Laying out an effective quality improvement plan
Clarity and definition
It might seem obvious but when you’re knee deep in the detail, the relationship between the SAR and improvement plan can lack clarity. The SAR provides the baseline from which to improve – this is where we are now and this is how we know that. The improvement plan builds on this by stating where we need to get to and how we’ll know we’re making progress and, eventually, know when the destination has been reached.
It sounds simple but, when this isn’t gelling as much as it ought to, you can expect Ofsted to jump on it during an inspection. For example, ‘…the self-assessment report is inaccurate. It has underestimated the impact of weaknesses in teaching, learning and assessment for apprentices. Consequently, leaders and managers have not set effective actions for improvement.’
It can sometimes be unclear what the measurable impact an activity is designed to have on the learners is. If this is the case, hitting the reset button and considering, ‘So what?’ can be beneficial in flushing out the desired impact. What drove the action from the SAR? Is it to support a move from the framework to the standard? Improve apprenticeship outcomes? Respond to learner feedback? What data would you use to demonstrate achievement if the objective has had a positive impact?
The bottom up – top down approach
A SAR needs to be driven by individual teams or departments rather than written at an organisational level before being cascaded down to junior members of the team. When writing the improvement plan, it makes sense to do the opposite – identify key strategic themes for improvement and allow departmental teams to populate the specific actions as relevant to them.
The rationale for this is to avoid improvement plans becoming overly tactical and, while such actions may be necessarily operational, you are looking for people to focus attention where the impact will be most felt. An Ofsted report from July 2017 states: ‘Leaders and managers have implemented well thought-out improvement strategies, which they have applied rigorously to rapidly improve the quality of the provision’.
Keep it short and sweet
The principle of a focused plan remains important. In our experience, the longer and more complex the plan, the harder it is to survive first contact and identify impact – and the greater the chance it simply ends up as a paper exercise. It becomes too time-consuming to review in detail and becomes a job in its own right to update. This links to the previous point: what organisational priorities need to be identified via the self-assessment process? What activities – because you don’t have time to do them all – will have the greatest impact on delivering meaningful change?

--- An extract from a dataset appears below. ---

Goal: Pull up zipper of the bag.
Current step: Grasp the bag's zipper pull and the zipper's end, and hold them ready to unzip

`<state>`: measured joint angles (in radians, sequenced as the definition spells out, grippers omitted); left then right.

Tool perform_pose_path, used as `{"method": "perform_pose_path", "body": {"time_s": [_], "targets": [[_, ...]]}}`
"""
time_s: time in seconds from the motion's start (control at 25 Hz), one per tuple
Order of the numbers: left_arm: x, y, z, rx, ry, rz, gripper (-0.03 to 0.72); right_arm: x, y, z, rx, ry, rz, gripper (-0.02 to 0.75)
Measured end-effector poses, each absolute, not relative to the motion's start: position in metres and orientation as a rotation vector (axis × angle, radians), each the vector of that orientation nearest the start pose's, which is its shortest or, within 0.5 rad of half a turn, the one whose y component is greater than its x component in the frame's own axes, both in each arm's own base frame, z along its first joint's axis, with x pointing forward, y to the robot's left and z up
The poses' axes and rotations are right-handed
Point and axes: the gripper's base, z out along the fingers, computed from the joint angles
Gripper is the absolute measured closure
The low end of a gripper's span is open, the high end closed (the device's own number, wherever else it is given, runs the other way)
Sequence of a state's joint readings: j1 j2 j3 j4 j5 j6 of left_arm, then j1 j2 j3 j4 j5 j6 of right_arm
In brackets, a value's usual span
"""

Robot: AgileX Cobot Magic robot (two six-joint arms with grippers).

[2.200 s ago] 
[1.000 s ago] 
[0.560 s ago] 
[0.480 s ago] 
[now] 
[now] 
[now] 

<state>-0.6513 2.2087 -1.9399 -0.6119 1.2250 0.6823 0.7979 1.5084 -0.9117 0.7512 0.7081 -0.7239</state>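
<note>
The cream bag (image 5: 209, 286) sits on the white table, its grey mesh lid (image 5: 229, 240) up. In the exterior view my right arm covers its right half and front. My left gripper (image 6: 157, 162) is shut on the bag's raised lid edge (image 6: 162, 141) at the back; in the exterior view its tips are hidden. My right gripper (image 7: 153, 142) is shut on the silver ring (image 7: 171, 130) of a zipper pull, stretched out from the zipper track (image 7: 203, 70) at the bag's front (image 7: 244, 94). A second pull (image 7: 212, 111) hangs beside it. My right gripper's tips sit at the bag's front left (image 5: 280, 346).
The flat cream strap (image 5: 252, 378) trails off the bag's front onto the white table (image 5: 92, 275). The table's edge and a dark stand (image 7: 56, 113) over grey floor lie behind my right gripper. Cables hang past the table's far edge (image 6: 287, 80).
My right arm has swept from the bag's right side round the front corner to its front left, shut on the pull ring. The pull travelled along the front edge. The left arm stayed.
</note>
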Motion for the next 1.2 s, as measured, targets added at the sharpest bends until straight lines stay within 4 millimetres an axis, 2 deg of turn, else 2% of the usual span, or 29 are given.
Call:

It can be too easy to allocate a whole department or multiple people specific actions; avoid this and generate clarity by assigning individuals against improvement plan themes and activities. This will help to avoid tasks falling between the cracks as well as ensuring a clear link between organisational improvement and individual performance objectives and targets – the proverbial golden thread.
When improvement planning is done well we see judgments like this in an inspection report: ‘Action planning for improvement has been very effective. Staff at all levels take responsibility for ensuring that they carry out improvements promptly and that learners benefit from the impact of these actions. The self-assessment report correctly identifies almost all of the provider’s strengths and areas for improvement. As a consequence, leaders’ self-assessment judgments for all aspects of provision matched those given by inspectors.’
It’s clear that brevity, probity and clarity are all key in producing an effective quality improvement plan. Consider also that, when you are inspected, the Ofsted team only have a short time to assess and review you so a simpler, more holistic approach can pay dividends when it comes to effective evaluation and improvement planning.